The participants had an average age of 38. Some 70% were women, and 77% were ethnically Caucasian. The effects of calorie restriction on 128 subjects was compared to a control group of 69. The participants still ate healthy diets with all the important vitamins and nutrients—just in smaller amounts.
One of the problems with studies like these is that you can’t just lock people up in a lab for two years and control what they eat. For the research project, those undertaking calorie restriction were given a month’s worth of daily meals and meal plans to start them off, and 24 weeks of group and individual counseling. They were also monitored along the way for things like weight loss and body fat percentage.
The researchers acknowledge the limitations. However, their analysis suggested that participants who stuck to the diet best and who cut the most calories, saw the aging slow the most. They suspect their findings represent “the lower bound” of the benefits of dieting: In other words: if anything, the real world results might be even better.

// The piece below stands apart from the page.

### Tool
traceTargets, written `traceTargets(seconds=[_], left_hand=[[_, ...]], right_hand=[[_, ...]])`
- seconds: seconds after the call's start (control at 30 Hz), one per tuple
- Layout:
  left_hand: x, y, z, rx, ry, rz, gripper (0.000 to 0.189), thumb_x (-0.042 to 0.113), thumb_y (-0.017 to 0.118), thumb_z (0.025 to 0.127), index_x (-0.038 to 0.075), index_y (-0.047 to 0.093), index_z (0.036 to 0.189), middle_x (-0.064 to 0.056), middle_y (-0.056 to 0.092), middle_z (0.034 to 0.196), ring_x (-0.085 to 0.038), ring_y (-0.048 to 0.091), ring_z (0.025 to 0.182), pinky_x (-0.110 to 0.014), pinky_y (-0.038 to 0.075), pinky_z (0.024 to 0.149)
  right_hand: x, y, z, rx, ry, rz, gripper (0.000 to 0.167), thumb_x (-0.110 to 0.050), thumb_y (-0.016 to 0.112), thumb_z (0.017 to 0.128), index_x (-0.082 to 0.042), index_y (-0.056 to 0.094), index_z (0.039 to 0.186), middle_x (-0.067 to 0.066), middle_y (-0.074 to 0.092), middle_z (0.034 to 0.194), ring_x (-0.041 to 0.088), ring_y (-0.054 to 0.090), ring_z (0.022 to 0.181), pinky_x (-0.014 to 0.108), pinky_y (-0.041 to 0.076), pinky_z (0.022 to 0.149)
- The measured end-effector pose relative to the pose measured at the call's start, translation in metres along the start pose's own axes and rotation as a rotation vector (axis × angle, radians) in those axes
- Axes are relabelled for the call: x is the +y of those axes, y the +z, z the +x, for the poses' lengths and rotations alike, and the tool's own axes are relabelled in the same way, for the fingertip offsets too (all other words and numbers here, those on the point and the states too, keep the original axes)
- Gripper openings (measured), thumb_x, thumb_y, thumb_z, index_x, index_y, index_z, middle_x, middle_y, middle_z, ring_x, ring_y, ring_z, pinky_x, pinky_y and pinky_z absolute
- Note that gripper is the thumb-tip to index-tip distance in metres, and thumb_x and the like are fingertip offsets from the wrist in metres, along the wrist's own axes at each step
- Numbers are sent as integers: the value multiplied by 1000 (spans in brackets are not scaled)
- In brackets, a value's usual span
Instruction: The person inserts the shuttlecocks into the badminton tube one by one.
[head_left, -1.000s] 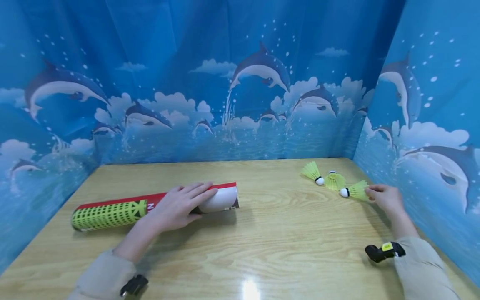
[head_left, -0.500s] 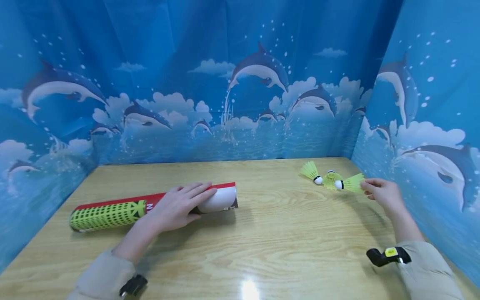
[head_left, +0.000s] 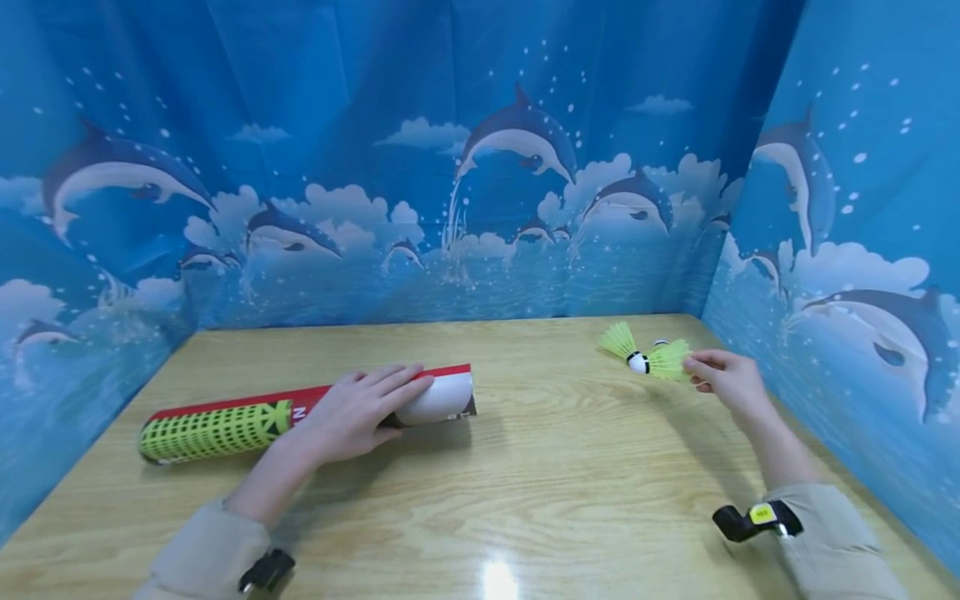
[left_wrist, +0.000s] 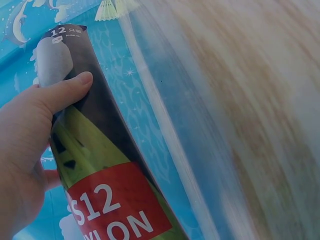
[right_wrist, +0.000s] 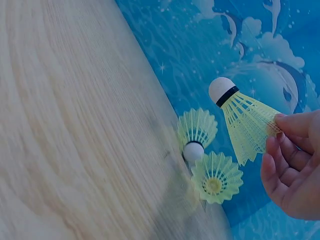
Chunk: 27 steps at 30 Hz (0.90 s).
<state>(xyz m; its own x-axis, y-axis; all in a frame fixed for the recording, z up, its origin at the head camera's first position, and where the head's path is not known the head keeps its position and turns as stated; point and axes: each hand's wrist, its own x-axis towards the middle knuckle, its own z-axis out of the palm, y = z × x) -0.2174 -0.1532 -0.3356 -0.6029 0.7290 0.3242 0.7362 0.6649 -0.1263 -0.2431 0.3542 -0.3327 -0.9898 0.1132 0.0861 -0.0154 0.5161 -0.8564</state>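
My left hand [head_left: 358,417] lies over a red, white and yellow-green shuttlecock tube [head_left: 217,431] on its side at the table's left. In the left wrist view, thumb and fingers grip the tube [left_wrist: 115,165] around its printed side. My right hand [head_left: 726,383] pinches a yellow shuttlecock [right_wrist: 250,122] by its skirt rim, with the white cork pointing left in the head view. Below it in the right wrist view lie two more yellow shuttlecocks, one with its cork showing [right_wrist: 197,129] and one with its skirt open to the camera [right_wrist: 217,177].
The wooden table [head_left: 525,475] meets a blue dolphin-print curtain [head_left: 360,158] at the back, and the curtain also runs along the right side. Both sleeves carry a black wrist camera, as on the right sleeve [head_left: 757,521].
My right hand has lifted the shuttlecock off the table and carried it left, so that it now overlaps the other two in the head view. The left hand and tube have stayed put.
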Motion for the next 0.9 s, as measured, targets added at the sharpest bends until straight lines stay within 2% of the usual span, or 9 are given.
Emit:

Two years is just a starter. “Decades of follow-up will be required to determine if the…intervention affected disease onset or lifespan,” the researchers wrote.
But the latest study adds to the research suggesting a link between cutting back on calories and living longer—a link that has already been found to exist in multiple other species.
Meanwhile in the U.S., and in much of the developed world, we are heading in the opposite direction. It is now six years since the Cleveland Clinic reported that obesity was costing Americans more lost life years than smoking.